## Problem requirements
Below are some entries. Copy each line in them that holds "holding".

## Stored data
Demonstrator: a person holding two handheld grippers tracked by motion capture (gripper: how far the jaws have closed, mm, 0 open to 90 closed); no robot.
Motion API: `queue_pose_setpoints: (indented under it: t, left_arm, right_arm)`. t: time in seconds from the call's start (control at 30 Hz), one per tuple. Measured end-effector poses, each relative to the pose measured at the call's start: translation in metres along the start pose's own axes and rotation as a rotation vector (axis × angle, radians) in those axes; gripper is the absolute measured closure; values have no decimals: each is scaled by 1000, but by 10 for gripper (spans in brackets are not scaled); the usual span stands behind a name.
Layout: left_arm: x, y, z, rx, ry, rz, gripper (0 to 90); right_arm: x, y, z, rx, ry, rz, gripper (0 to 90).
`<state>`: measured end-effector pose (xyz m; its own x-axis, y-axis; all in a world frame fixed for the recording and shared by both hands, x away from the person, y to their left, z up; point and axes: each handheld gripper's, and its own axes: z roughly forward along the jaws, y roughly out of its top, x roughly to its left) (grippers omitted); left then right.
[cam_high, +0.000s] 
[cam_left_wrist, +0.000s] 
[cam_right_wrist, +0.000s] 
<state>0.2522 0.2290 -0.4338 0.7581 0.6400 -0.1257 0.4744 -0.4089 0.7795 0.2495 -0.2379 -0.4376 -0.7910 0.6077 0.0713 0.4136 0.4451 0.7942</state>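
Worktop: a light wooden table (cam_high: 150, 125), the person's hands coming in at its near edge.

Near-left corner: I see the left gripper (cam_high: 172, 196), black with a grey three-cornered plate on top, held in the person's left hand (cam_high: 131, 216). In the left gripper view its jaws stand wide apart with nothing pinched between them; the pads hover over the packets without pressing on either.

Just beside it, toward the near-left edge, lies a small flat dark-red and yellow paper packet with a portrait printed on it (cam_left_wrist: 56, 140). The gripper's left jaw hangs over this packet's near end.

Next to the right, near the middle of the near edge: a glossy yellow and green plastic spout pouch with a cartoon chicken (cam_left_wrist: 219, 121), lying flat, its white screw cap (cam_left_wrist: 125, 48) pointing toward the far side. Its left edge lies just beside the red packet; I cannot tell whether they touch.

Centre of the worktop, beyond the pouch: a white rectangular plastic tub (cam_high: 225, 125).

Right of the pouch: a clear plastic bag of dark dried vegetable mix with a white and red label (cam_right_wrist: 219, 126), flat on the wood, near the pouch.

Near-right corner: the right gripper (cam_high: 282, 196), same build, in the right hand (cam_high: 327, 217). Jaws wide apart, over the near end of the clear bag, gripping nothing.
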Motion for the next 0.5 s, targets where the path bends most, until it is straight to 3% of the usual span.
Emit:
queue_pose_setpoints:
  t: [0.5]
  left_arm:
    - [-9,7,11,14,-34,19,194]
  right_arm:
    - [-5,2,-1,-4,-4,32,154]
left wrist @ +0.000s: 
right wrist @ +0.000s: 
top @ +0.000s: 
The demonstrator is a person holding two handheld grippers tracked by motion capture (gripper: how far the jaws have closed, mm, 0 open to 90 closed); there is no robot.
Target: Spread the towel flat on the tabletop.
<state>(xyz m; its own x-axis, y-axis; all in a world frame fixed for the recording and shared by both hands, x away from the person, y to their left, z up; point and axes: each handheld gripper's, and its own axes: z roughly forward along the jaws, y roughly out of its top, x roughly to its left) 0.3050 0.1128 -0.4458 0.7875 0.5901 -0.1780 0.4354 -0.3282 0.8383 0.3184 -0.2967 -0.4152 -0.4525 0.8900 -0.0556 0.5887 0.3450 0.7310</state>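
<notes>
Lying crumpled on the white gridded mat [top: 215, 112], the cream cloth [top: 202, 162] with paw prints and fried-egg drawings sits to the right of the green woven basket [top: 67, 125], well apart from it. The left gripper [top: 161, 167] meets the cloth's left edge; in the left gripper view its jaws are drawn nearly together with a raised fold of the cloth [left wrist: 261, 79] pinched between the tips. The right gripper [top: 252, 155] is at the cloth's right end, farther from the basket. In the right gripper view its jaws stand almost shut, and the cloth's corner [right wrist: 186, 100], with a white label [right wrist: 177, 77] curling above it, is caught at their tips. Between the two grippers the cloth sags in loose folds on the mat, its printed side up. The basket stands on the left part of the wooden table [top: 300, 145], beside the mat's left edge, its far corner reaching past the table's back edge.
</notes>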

## Output of the exercise
Demonstrator: a person holding two handheld grippers tracked by motion capture (gripper: how far the jaws have closed, mm, 0 open to 90 closed); no robot.
The demonstrator is a person holding two handheld grippers tracked by motion capture (gripper: how far the jaws have closed, mm, 0 open to 90 closed); there is no robot.

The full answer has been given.